Wurden die Gewinne der Austrian Airlines Lease and Finance Company Limited an die AUA ausgeschüttet?

 

34.  Wenn nein, wofür wurden diese Gewinnen bzw. Ausschüttungsreserven verwendet?

35.  Sind diese Reserven in der Höhe von fast 300 Millionen Euro für Spekulationen verwendet worden?

36.  Wenn ja, mit welchen wirtschaftlichen Ergebnis?

37.  Wurden die Geschäfte der Austrian Airlines Lease and Finance Company Limited in finanzstrafrechtlicher Hinsicht geprüft?

  1. Falls ja: mit welchem Ergebnis?

 

  1.  Seit wann wissen Sie, dass die AUA einerseits Steuergelder in der Höhe von 500 Millionen Euro von der Republik Österreich annehmen will und andererseits auf die beschriebene Art „Steuervermeidung“ betreibt?

 

  1. Von welchen weiteren Unternehmen, die Staatshilfe annehmen bzw. beantragt haben, ist ihnen der Betrieb von Subunternehmen oder Briefkastenfirmen in Steueroasen bekannt?

 

41.  Ist es richtig, dass Alfred Ötsch als Vorstandvorsitzender der AUA AG für die Geschäfttätigkeit der Austrian Airlines Lease and Finance Company Limited verantwortlich war?

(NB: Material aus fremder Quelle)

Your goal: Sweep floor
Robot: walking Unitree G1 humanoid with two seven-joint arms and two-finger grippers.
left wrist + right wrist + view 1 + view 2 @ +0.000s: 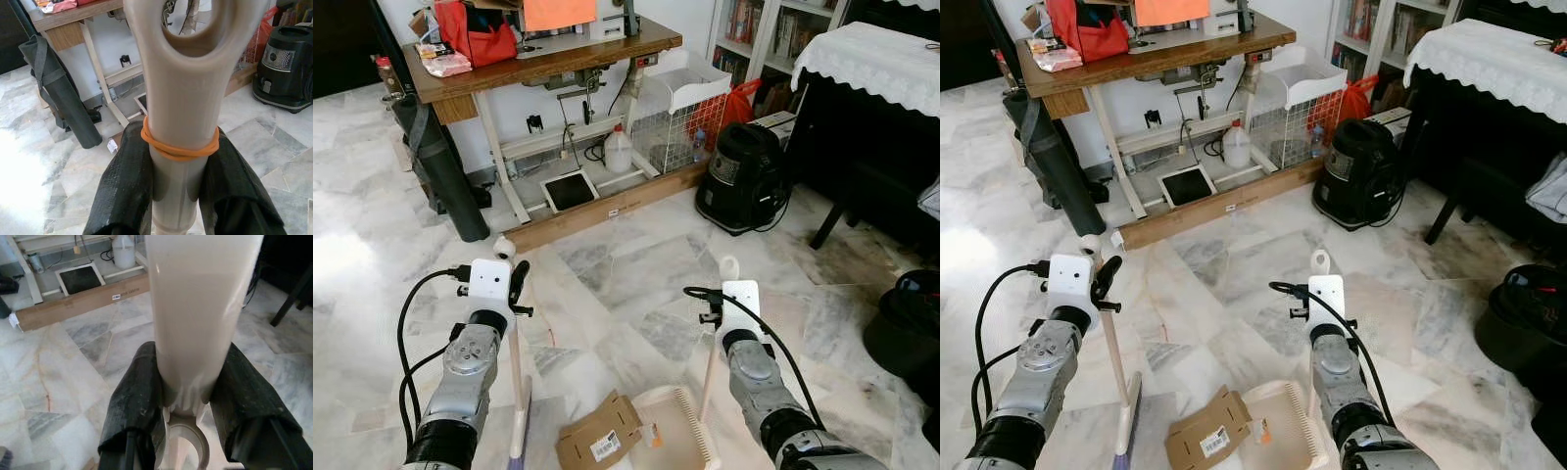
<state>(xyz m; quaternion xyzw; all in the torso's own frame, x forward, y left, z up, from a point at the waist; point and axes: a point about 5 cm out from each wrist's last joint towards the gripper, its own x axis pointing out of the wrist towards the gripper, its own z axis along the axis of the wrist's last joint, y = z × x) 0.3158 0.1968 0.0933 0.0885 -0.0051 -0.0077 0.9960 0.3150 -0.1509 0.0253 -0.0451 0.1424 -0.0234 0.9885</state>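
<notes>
My left gripper (516, 286) is shut on the beige broom handle (514, 362), just below its hanging loop; in the left wrist view the black fingers (124, 186) clamp the handle (181, 88) under an orange rubber band. The broom head (520, 443) rests on the marble floor by my left side. My right gripper (715, 311) is shut on the cream dustpan handle (708, 377), seen close in the right wrist view (195, 308). The dustpan (671, 431) sits on the floor in front of me. A flattened cardboard piece (599, 436) lies against its left edge.
Ahead stands a wooden sewing table (538, 61) with a long cardboard box (607, 208) at its foot. A black rolled mat (440, 166) leans at left. A wire basket (680, 127), a black vacuum cleaner (744, 176), a draped piano (871, 59) and a black bin (906, 323) crowd the right.
</notes>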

  1. Ist es richtig, dass Alfred Ötsch als Vorstandvorsitzender der AUA AG für die fehlende Absicherung der AUA AG gegen steigende Treibstoffpreise verantwortlich war?

 

  1. Ist es richtig, dass Alfred Ötsch als Vorstandvorsitzender der AUA AG damit für die schweren Managementfehler, die aus einem gesunden Unternehmen einen Konkursfall gemacht haben, verantwortlich ist?

 

  1. Ist es richtig, dass Alfred Ötsch als Vorstandvorsitzender der AUA AG für diese „Leistungen“ nicht fristlos entlassen, sondern mit einer Abfertigung von 1,1 Millionen Euro belohnt wurde?

 

  1. Ist es richtig, dass Peter Michaelis über einen Dienstvertrag verfügt, der der Schablonenverordnung widerspricht und damit gesetzwidrig ist?

 

  1. Wer trägt die politische Verantwortung für diesen Vertrag?

 

  1. Wie hoch ist der vertraglich vereinbarte Jahresbezug für Michaelis?

 

  1. Wie hoch ist die vertraglich vereinbarte Abfertigung für Michaelis?

 

  1. Wie hoch ist die vertraglich vereinbarte Pension für Michaelis?

 

  1. Wann werden Sie Michaelis in der ÖIAG durch eine fachlich geeignete Person ersetzen?